(Your objective) Only some lines are wanted. Transcribe, exactly, the lines below from the line with "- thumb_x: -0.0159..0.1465" up to and including the line with "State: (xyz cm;".

(Dataset extract)
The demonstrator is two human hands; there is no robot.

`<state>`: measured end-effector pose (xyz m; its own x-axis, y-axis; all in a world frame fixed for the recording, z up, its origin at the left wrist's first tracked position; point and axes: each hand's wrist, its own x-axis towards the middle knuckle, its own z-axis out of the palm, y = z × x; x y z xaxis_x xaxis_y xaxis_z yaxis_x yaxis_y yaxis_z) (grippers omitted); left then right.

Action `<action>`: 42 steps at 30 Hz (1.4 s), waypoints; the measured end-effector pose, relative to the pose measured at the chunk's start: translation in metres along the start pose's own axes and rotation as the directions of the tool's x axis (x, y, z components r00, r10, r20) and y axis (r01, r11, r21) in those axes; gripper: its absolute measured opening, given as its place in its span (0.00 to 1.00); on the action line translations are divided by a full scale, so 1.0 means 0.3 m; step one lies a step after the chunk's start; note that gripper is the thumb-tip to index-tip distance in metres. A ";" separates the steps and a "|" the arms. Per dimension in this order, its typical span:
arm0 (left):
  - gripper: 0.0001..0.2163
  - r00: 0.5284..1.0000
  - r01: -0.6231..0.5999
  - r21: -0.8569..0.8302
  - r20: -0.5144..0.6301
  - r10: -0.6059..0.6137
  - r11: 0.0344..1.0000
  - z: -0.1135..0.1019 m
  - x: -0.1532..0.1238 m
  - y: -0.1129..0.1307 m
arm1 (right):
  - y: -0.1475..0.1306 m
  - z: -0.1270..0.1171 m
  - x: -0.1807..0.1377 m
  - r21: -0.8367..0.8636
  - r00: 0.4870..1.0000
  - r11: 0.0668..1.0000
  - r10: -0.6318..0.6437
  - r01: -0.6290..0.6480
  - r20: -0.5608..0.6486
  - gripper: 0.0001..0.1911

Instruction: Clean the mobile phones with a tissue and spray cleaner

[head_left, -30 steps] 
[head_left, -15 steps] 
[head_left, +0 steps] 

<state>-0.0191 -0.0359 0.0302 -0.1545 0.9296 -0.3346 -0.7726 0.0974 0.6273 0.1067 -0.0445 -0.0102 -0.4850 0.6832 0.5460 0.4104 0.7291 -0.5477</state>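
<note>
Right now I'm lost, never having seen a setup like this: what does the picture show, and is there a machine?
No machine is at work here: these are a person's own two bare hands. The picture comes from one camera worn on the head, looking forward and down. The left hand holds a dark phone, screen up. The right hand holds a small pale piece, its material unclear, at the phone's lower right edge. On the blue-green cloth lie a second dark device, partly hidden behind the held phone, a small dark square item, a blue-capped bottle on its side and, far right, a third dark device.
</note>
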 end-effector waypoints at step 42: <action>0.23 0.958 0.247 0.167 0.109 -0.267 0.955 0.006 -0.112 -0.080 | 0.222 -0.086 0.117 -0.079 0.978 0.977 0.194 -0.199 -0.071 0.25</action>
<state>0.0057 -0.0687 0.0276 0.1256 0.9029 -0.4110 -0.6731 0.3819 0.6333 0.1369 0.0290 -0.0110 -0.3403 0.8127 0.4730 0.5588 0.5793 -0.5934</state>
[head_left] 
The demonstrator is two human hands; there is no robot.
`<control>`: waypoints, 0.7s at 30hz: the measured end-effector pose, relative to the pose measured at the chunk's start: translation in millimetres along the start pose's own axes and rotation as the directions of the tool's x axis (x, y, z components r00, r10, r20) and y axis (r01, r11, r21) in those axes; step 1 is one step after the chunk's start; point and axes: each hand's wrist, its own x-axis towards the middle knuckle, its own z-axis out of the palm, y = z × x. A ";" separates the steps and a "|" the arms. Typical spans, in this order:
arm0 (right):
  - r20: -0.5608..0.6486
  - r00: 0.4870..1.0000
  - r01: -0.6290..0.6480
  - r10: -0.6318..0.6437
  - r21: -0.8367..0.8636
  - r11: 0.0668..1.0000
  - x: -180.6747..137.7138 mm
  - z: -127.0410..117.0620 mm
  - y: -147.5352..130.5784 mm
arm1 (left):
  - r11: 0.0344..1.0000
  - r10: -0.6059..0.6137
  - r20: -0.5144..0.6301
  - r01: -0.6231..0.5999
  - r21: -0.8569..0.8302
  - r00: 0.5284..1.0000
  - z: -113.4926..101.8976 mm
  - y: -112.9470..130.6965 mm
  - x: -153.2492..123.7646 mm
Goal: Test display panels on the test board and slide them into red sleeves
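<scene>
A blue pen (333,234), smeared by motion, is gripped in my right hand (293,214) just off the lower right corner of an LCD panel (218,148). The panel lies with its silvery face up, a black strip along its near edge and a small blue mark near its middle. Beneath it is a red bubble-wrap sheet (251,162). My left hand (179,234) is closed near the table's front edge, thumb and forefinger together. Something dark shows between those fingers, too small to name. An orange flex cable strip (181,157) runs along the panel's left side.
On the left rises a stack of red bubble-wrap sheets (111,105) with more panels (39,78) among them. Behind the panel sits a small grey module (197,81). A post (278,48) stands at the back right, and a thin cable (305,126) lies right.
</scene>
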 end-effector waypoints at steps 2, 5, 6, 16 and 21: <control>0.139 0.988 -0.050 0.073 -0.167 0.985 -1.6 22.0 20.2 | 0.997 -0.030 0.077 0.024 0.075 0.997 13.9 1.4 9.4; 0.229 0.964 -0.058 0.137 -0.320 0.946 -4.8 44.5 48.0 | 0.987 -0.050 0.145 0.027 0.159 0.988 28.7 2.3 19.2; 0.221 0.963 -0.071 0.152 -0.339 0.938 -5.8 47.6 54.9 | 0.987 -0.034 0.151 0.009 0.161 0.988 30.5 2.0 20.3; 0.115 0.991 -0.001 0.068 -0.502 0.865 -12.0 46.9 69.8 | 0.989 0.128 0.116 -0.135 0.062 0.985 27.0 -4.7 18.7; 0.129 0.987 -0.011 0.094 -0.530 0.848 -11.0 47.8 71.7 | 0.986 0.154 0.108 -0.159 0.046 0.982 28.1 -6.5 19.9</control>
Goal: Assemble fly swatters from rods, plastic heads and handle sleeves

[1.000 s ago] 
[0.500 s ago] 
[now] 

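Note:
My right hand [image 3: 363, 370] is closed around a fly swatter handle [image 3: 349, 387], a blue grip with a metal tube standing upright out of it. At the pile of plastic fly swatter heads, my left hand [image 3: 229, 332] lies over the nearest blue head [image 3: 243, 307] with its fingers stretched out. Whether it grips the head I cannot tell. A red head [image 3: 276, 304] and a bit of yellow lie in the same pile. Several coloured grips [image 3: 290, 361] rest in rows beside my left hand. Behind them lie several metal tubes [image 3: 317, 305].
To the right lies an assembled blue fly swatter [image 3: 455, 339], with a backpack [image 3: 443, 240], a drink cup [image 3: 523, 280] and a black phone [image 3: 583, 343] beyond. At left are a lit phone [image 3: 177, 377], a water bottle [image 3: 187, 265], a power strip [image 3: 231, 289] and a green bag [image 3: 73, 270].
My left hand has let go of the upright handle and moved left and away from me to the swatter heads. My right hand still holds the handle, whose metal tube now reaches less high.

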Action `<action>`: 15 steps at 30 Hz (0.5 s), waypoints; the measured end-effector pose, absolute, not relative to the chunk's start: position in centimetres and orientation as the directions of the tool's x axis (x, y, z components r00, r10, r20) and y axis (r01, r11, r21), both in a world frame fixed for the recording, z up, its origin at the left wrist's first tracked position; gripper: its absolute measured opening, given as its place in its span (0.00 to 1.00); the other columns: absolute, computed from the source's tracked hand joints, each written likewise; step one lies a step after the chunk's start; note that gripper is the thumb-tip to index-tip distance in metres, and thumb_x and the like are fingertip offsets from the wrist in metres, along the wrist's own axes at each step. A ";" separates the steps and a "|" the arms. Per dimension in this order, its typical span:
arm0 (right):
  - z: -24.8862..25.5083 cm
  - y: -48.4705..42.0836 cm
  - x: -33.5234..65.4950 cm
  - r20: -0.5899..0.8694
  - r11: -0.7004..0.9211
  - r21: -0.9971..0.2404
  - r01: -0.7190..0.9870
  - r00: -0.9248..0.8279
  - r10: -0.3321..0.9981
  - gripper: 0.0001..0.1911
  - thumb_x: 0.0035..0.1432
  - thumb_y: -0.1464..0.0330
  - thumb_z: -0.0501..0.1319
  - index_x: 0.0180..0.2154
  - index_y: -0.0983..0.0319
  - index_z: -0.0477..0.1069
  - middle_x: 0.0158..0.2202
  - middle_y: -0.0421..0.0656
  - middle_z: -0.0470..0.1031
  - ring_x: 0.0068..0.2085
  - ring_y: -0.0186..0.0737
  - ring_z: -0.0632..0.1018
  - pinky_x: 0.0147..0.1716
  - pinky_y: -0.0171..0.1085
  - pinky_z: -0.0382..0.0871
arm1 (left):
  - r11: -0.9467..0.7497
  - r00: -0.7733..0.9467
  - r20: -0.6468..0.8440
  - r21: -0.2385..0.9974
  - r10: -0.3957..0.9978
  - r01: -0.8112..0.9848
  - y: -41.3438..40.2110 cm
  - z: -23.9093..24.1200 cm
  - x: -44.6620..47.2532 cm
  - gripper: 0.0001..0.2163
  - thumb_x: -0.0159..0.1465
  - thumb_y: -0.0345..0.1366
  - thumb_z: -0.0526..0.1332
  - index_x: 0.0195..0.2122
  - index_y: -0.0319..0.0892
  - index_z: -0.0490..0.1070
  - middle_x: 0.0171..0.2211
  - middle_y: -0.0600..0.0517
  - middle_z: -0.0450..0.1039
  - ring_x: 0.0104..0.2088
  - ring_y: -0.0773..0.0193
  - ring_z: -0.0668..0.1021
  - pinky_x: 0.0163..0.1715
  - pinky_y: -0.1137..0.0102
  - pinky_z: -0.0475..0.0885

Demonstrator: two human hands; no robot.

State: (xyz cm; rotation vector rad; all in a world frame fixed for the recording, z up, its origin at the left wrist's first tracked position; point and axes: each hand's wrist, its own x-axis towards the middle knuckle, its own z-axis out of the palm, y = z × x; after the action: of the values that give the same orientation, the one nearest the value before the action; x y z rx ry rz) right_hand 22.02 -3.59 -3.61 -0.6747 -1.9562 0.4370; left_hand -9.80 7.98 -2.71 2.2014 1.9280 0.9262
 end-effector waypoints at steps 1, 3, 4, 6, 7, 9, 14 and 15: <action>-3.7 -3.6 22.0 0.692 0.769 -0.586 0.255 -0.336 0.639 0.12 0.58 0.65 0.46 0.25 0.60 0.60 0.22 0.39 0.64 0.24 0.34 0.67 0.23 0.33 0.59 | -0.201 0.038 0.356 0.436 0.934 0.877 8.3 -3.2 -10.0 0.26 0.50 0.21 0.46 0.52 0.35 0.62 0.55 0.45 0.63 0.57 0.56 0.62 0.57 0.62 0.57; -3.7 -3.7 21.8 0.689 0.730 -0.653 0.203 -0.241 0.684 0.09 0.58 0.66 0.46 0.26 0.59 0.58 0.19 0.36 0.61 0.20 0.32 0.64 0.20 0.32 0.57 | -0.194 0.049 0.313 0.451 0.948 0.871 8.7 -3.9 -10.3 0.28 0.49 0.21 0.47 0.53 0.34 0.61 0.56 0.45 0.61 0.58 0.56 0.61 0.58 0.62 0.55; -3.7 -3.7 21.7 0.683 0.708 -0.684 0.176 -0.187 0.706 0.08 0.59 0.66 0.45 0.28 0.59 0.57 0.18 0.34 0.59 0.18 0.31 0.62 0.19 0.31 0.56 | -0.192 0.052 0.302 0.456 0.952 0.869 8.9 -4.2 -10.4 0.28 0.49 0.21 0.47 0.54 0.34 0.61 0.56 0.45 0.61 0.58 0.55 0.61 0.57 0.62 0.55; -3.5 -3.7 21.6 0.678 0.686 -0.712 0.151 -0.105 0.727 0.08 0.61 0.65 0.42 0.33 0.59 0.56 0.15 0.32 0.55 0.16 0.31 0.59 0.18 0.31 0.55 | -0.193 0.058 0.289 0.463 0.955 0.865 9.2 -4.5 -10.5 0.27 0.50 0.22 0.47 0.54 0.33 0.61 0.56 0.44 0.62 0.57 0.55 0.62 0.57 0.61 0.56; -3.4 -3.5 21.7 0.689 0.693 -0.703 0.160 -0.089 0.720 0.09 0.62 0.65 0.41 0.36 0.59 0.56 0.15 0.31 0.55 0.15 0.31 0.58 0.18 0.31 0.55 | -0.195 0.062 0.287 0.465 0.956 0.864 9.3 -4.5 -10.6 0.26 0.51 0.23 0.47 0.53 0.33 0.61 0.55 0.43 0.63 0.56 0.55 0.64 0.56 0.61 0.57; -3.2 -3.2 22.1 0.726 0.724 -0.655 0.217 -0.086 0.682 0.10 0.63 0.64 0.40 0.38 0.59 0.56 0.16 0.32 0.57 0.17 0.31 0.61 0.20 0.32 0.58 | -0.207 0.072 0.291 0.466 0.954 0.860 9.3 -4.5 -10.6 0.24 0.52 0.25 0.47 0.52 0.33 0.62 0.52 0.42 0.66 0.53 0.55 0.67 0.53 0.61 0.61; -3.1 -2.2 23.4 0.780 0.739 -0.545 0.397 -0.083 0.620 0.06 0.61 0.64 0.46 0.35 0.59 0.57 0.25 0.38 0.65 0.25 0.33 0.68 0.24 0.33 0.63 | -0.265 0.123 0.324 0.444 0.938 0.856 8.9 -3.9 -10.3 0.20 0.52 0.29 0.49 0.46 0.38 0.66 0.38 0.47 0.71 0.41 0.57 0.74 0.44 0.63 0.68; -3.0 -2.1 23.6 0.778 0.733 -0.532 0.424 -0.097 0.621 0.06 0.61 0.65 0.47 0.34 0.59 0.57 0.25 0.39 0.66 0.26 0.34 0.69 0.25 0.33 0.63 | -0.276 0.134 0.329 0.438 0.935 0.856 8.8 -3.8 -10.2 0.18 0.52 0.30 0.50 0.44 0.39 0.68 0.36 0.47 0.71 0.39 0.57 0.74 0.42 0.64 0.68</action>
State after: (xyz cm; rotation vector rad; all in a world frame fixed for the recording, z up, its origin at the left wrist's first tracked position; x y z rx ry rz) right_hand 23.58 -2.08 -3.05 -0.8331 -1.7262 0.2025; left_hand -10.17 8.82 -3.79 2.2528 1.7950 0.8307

(Answer area)
  - thumb_x: -0.0159..0.1465
  - thumb_y: -0.0345..0.1366
  - thumb_z: -0.0526..0.1332
  - index_x: 0.0195..0.2122
  - index_y: -0.0319..0.0892
  - index_z: -0.0490..0.1070
  - middle_x: 0.0171..0.2211
  - middle_y: -0.0600..0.0517
  - middle_z: -0.0450..0.1039
  - ring_x: 0.0104..0.2088
  - ring_y: -0.0773..0.0193
  - ring_z: -0.0668..0.1021
  - pinky_x: 0.0163..0.1715
  - pinky_y: -0.1137..0.0102
  - pinky_z: -0.0475..0.0885

Demonstrator: two human hands; no robot.

State: (xyz cm; rotation vector rad; all in a world frame fixed for the recording, z up, its origin at the left wrist's first tracked position; point and axes: each hand's wrist, its own x-axis towards the middle knuckle, its own z-axis out of the palm, y = z × x; after the action: of the values that give the same orientation, the one nearest the value before the action; x y z rx ry rz) right_hand 22.02 -3.59 -3.61 -0.6747 -1.9562 0.4370; left_hand -9.80 7.98 -2.71 2.2014 1.9280 0.9262

The exercise requires nothing further.